5

During the day I take pictures from the camera every minute. I would like to make a video from the images. 1 day -> 1 video

I use mencoder to do that at the end of the day like this: mencoder "mf://*.jpg" -mf fps=25:type=jpg -ovc lavc -lavcopts vcodec=mpeg4:mbd=2:trell:vbitrate=7000 -vf scale=1024:768 -oac copy -o movie.avi It works fine, BUT:

The problem is that i need to do it on Raspberry Pi (700MHz ARM) and it takes him about an hour to make the video from 1500 photos taken during the day (it works at about 0.5 fps).

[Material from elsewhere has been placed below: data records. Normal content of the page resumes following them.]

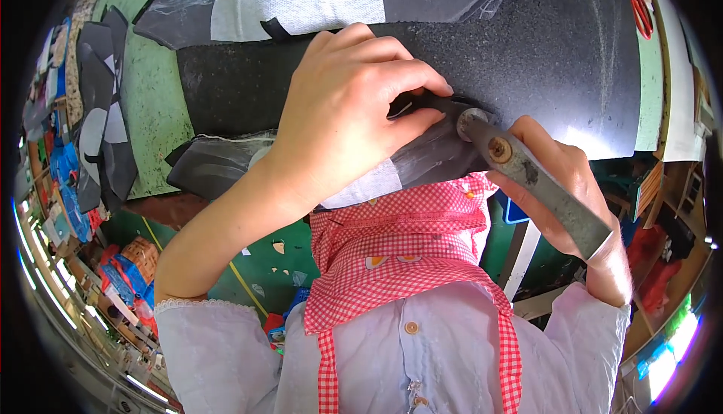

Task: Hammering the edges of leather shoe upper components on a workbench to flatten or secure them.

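A dark grey, leather-like piece (pixel 444 150) with a pale fabric patch (pixel 369 186) lies along the near edge of a black rubbery mat (pixel 557 52). My left hand (pixel 350 101) rests over this piece, its thumb and forefinger closed on the piece's folded dark edge. The fingertips partly hide what lies between them. In my right hand (pixel 561 177) is a hammer (pixel 538 184) with a worn metal head, its round face down at the piece just right of my left fingertips. Behind the head, the hammer's handle is hidden.
A similar dark piece (pixel 177 18) with a white patch (pixel 301 0) lies at the far side. More dark pieces (pixel 94 113) are heaped on the left of the green tabletop (pixel 158 97). Red-handled scissors (pixel 642 16) lie at the far right. A red checked apron (pixel 407 271) meets the near edge.
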`<state>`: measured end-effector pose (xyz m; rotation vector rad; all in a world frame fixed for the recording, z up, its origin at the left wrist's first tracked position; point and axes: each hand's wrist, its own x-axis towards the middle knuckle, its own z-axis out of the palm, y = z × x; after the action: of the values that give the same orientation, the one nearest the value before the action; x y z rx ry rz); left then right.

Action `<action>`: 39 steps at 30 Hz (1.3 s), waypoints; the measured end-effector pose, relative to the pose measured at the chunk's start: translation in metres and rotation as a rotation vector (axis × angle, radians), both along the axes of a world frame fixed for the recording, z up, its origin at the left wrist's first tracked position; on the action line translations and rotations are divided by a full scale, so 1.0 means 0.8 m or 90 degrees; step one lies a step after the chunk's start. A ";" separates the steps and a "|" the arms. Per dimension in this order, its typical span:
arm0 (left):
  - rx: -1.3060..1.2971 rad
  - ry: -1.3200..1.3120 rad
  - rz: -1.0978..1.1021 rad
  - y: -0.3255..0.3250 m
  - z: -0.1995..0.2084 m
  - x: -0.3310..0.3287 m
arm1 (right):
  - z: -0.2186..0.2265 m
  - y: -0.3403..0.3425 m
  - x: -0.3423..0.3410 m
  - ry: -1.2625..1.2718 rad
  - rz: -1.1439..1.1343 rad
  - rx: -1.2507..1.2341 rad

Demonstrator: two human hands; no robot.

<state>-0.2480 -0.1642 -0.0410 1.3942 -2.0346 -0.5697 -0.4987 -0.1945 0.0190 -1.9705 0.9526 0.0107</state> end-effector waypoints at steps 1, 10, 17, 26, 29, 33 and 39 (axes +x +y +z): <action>0.002 -0.001 -0.002 -0.002 0.001 0.000 | -0.002 -0.001 -0.002 -0.025 -0.015 0.006; -0.195 -0.109 -0.047 -0.003 -0.003 0.007 | 0.024 -0.027 0.012 -0.075 -0.112 -0.023; -0.173 -0.144 -0.034 0.014 0.003 0.000 | 0.016 -0.030 0.028 -0.080 -0.040 -0.072; -0.132 -0.129 -0.009 0.031 0.008 0.014 | 0.012 -0.019 0.039 -0.010 0.037 -0.026; 0.020 -0.129 -0.006 0.030 0.018 0.034 | 0.013 -0.013 0.047 0.020 0.104 -0.072; -0.130 -0.136 -0.023 0.041 0.008 0.040 | 0.015 -0.031 0.060 -0.013 0.063 -0.061; 0.056 -0.044 0.008 0.053 0.012 0.054 | 0.003 -0.024 0.069 -0.094 0.095 -0.149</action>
<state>-0.2044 -0.1215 -0.0316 1.4950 -2.0756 -0.6199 -0.4436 -0.2135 0.0217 -2.2194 0.7359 -0.1670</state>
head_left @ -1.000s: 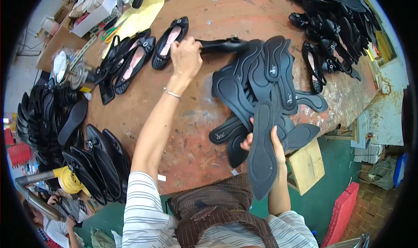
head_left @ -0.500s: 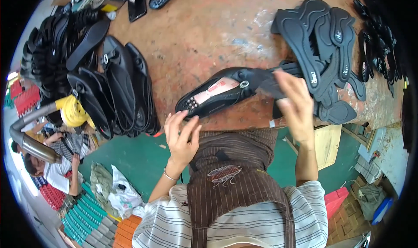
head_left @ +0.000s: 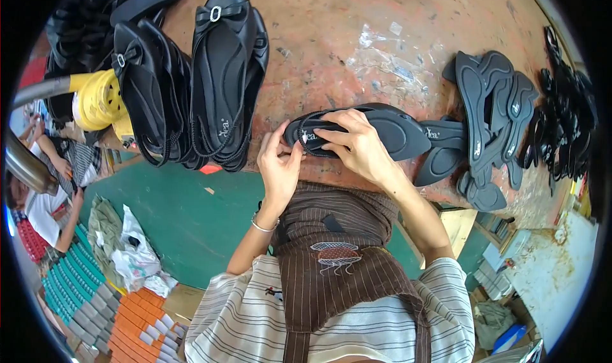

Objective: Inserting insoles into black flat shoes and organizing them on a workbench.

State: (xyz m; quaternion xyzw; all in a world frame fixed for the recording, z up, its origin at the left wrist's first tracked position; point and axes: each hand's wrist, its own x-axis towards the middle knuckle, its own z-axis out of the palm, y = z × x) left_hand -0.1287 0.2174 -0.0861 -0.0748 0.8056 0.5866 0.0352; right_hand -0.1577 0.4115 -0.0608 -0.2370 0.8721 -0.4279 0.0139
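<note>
A black shoe (head_left: 376, 117) with a pointed toe lies sideways at the table's near edge, its toe toward the right. A black insole (head_left: 403, 138) with a pale mark at the heel lies inside it. My left hand (head_left: 280, 163) grips the heel end between closed thumb and fingers, where a thin black strap runs. From the right, my right hand (head_left: 360, 145) reaches over the shoe with bent fingers pressed on the insole's heel part. Its palm hides the middle of the shoe.
Finished black shoes with bows (head_left: 226, 76) stand stacked to the left. Loose black insoles (head_left: 478, 114) are piled at the right, beside a heap of black straps (head_left: 564, 121). A yellow fixture (head_left: 99, 101) on a metal pipe juts in at the left edge. A person (head_left: 48, 197) sits lower left.
The black insole, blurred near my right hand before, now lies in the shoe over its pale inner sole. My right hand has moved left onto it. The whole view has shifted.
</note>
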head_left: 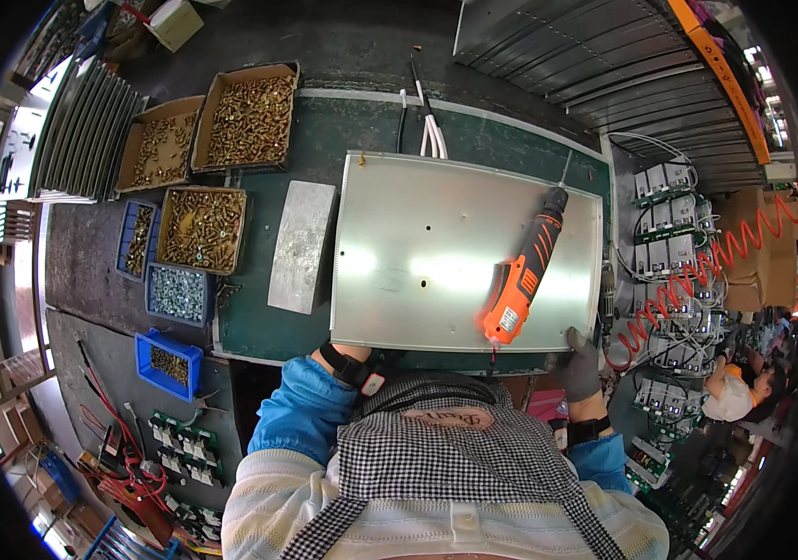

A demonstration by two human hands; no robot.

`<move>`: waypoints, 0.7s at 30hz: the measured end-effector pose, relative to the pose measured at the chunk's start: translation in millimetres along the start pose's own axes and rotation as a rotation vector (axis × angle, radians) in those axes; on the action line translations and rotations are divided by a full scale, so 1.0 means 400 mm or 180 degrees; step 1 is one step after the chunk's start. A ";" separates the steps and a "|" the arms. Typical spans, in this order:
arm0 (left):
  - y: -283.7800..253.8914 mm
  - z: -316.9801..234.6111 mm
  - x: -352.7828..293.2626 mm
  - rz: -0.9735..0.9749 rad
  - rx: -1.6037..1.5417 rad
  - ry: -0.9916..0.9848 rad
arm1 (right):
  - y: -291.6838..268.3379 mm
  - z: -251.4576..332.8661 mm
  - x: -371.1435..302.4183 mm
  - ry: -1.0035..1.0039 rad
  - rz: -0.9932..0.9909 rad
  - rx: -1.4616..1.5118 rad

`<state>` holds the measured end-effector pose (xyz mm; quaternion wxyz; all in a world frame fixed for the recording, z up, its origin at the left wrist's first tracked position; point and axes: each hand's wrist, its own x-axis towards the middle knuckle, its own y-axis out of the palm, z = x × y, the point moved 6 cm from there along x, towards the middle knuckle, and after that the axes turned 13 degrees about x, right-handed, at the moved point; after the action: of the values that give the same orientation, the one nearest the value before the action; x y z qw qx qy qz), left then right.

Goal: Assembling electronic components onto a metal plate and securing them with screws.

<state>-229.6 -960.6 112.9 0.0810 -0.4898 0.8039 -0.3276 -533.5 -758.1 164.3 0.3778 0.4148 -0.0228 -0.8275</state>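
Note:
A flat silver sheet-metal panel [399, 243] lies in front of me over the green work mat. Across its right half rests an orange and black cordless screwdriver [531, 266], its long bit pointing to the far right. My right hand [580, 366], in a grey glove, grips the panel's near right corner, with the thumb over the edge and the other fingers mostly hidden. At the panel's near left edge my left wrist [352, 353] shows below a dark band. The left hand itself is hidden under the panel, so its fingers cannot be made out.
Left of the panel lies a silver metal block [302, 247]. Beyond it stand cardboard trays of brass-coloured screws [248, 121] and blue bins [167, 364] of small fasteners. White cables [432, 138] emerge behind the panel. A red coiled hose [688, 280] hangs by stacked electronic units [667, 250] at right.

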 end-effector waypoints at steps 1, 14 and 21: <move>0.002 0.000 0.001 0.0004 -0.0004 0.0001 | -0.002 0.000 0.001 0.0000 -0.0031 0.0007; 0.018 -0.007 0.007 0.0000 -0.0009 0.0036 | -0.005 -0.004 -0.006 -0.0164 -0.0203 0.0013; 0.027 -0.005 0.034 -0.0001 0.0027 0.0085 | -0.005 -0.027 -0.015 -0.0192 -0.0212 0.0122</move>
<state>-245.5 -967.8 110.4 0.0723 -0.4853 0.8034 -0.3375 -525.0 -749.9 160.6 0.3411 0.3974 -0.0362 -0.8511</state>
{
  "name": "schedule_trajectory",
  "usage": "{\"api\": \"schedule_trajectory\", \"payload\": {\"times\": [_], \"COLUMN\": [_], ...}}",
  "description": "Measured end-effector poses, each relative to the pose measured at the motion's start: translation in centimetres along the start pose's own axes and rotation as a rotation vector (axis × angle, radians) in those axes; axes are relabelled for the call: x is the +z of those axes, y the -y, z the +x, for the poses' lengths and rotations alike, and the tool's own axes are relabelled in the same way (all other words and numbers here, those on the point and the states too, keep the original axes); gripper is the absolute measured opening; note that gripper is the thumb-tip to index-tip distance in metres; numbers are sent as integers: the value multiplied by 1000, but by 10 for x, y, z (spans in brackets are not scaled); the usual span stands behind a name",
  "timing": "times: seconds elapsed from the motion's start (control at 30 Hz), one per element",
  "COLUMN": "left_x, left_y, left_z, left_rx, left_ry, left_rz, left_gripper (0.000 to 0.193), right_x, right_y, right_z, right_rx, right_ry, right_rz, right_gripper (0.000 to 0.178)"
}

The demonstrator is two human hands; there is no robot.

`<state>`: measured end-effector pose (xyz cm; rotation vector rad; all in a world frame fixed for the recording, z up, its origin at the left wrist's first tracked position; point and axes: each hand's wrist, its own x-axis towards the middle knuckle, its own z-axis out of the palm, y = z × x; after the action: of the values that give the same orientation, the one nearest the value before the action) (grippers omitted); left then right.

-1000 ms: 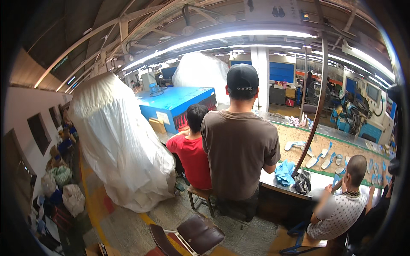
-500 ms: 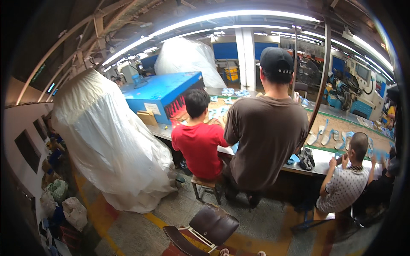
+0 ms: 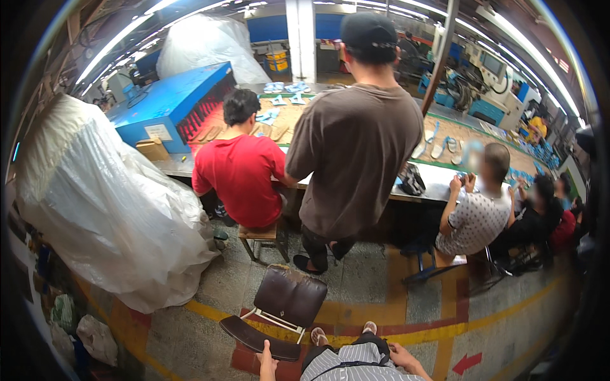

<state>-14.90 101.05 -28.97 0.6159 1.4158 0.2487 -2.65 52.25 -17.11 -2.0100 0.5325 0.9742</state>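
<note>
Beside the near end of a brown padded chair [image 3: 290, 296] with a pale metal frame is my left hand [image 3: 267, 363], thumb pointing up and fingers loosely apart. It holds nothing that I can see, and whether it touches the chair's curved dark part [image 3: 260, 338] I cannot tell. My right hand [image 3: 401, 357] rests by my hip, against my dark trousers, fingers stretched out and holding nothing visible. Between the hands shows my striped grey shirt [image 3: 356, 363]. My feet in sandals [image 3: 319, 336] stand just right of the chair.
Ahead, a person in red [image 3: 238, 174] sits on a wooden stool [image 3: 260, 233]; another in brown [image 3: 356, 152] stands at a conveyor table [image 3: 438, 184] bearing sandal parts. More people sit at the right. A blue machine [image 3: 165, 111] and a plastic-covered bulk [image 3: 108, 203] stand left.
The view has tilted down and turned right. My hands and striped shirt have come into view at the bottom, and more seated people show at the right.
</note>
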Motion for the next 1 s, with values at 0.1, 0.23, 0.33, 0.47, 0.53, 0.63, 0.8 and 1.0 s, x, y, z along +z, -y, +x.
{"api": "schedule_trajectory", "payload": {"times": [0.1,0.23,0.33,0.47,0.53,0.63,0.8,1.0], "left_x": [7,-17,-38,-63,-58,-33,27,82], "left_y": [7,35,68,112,134,169,223,262], "left_z": [31,30,-1,-54,-76,-114,-171,-217], "left_rx": [-46,-72,-53,134,109,98,95,101], "left_ry": [-64,-307,-314,-191,-200,-182,-148,-150], "left_rz": [21,289,103,-90,-98,-114,-120,-119], "left_gripper": [65,64,55,48,48,47,47,46], "right_x": [-6,-33,-62,-97,-120,-163,-257,-328], "right_y": [-11,-17,-23,-50,-71,-86,-92,-77], "right_z": [-1,-15,-26,-21,-7,35,80,108], "right_rx": [-101,0,45,-22,-23,-152,-157,-149], "right_ry": [1,72,75,79,105,115,76,70], "right_rz": [-111,-120,-109,-266,-286,-434,-411,-32], "right_gripper": [62,63,63,60,61,65,67,62]}}
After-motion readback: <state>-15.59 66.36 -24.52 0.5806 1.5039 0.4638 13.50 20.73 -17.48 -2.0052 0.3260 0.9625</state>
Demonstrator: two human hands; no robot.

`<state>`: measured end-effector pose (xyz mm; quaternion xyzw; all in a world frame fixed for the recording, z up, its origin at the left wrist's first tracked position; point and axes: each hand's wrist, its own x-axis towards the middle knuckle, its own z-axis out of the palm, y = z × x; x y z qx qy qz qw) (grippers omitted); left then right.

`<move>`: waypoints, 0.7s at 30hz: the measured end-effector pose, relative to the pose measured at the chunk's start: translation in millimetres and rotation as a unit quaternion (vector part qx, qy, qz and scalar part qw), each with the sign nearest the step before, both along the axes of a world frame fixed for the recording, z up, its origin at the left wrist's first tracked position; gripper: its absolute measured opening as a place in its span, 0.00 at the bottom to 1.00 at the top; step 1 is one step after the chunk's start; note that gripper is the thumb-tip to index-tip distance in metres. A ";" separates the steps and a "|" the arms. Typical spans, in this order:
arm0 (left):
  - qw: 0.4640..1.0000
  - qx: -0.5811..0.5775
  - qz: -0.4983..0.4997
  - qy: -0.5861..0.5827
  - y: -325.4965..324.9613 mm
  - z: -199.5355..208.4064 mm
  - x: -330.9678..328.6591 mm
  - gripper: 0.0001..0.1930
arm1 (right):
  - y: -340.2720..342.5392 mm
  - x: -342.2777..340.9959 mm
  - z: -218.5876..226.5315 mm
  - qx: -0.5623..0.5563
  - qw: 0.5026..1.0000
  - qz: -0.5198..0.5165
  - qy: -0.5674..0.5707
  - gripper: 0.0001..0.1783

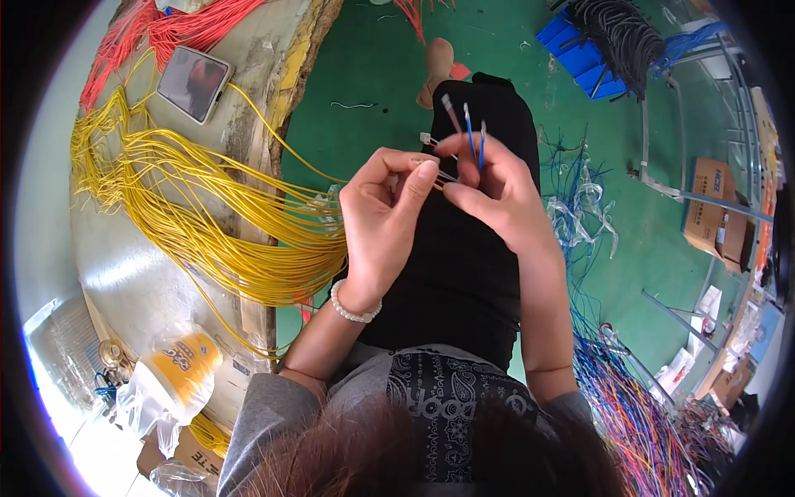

Is there any way how to make the video "continuously" - how to pass each picture to the mencoder right after it is taken - and stop making the video every day at midnight? It would then just take a picture, process it for a 2-3 seconds and wait for another minute to do it again.

Thanks.

user2193024
  • 51
  • 1
  • 2
  • Do you need to use mencoder or can you use ffmpeg? (I have a fully tested ffmpeg solution) – Jean Mar 20 '13 at 22:58
  • I could use ffmpeg, no problem. How can i do it using ffmpeg? Thank you. – user2193024 Mar 21 '13 at 07:33
  • Perfect. THen, I was able to answer your question. For `ffmpeg`. Maybe you can edit your post and update the title, so that other users interested with this topic can find it. – Jean Mar 21 '13 at 12:10

2 Answers2

1

This does not provide the answer for mencoder, but for ffmpeg as allowed in the comments.

Requirements:

  • All pictures must be consecutively numbered (i.e. picName1.png, picName2.png, etc.)
  • All pictures must be in the same folder.
  • You must have the latest version of ffmpeg since the options recently changed

To create your video use:

ffmpeg -r fps -f image2 -i '/path/to/your/picName%d.png' -qscale 0 '/path/to/your/new/video.avi'
  • Replace fps by the desired frame rate (10, 25, 30, etc) fps.
  • Replace /path/to/your/picName by the actual path, but leave the %d which tells ffmpeg to put a number there.
  • Replace /path/to/your/new/video.avi by your selected destination.

The video created this way will be of the highest quality. You can adapt the quality to match your video size requirements using the -q option.

See the man page for ffmpeg for more explanations.

Unfortunately, to my knowledge, there is no way to pass one picture every few minutes or so. I would suggest one of the solutions below:

  • Compile the video once a day, at midnight. You get it at 1 am.
  • Compile the video several time a day, if you need to look at it. That's a lot of wasted processing, since you process the whole lot each time.
  • Compile the video by chunks (every 2 hours for instance) and merge all videos at the end of the day.

If you don't need to look at the video during the day, then the first solution is the easiest.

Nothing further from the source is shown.